Когда уголки карт начали загибаться, а сами они выглядели словно черепица на тосканских крышах, некромант принялся за другие предметы на столе. Ручки, карандаши, линейка таинственно пропадали и тут же с триумфом появлялись. Кабал остался вполне доволен тем, как в полицейском участке ему удалось заставить заявление той женщины исчезнуть.
Вспомнив о нем, некромант извлек признание и контракт из кармана и какое-то время внимательно изучал их. Женщину звали Ниа. Кабал сомневался, что прежде ему приходилось встречать девушек с таким именем. Имя, кстати, было довольно красивым, и некромант, забыв обо всем остальном, какое-то время мысленно наслаждался его звучанием. Затем он достал маленький ключ из кармана жилета, отпер ящик стола и положил контракт в коробку на самое дно. Сверху оставался лишь один незаполненный документ. Он должен быть подписан сегодня до полуночи любым способом. Кабал убрал коробку и аккуратно запер ящик, а затем обратил свое внимание на признание. Он пробежал глазами текст и подивился тому, как точно все было изложено, учитывая, в каком ужасном состоянии находилась обвиняемая. Он еще несколько раз заставил заявление исчезнуть, а после порвал на мелкие полоски и бросил их в камин, находившийся в углу.

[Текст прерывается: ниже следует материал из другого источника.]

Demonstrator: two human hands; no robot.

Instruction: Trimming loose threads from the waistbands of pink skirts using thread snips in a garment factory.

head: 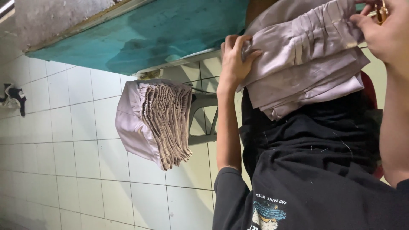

Откинувшись на стул, он побарабанил пальцами по краю стола. До захода солнца еще оставалось несколько часов. Что теперь? Хорст обещал закончить план и внести кое-какие изменения, чтобы сделать цирк более приемлемым для консервативных и благоразумных жителей Пэнлоу-на-Терсе. Однако, взглянув на бумагу, некромант не заметил никаких улучшений. Кабал вспомнил вчерашний разговор с Хорстом и отчего-то встревожился. Хорст говорил о какой-то важной для него вещи, но Иоганн отвлекся и пропустил мимо ушей. Он надеялся, что не упустил ничего слишком важного.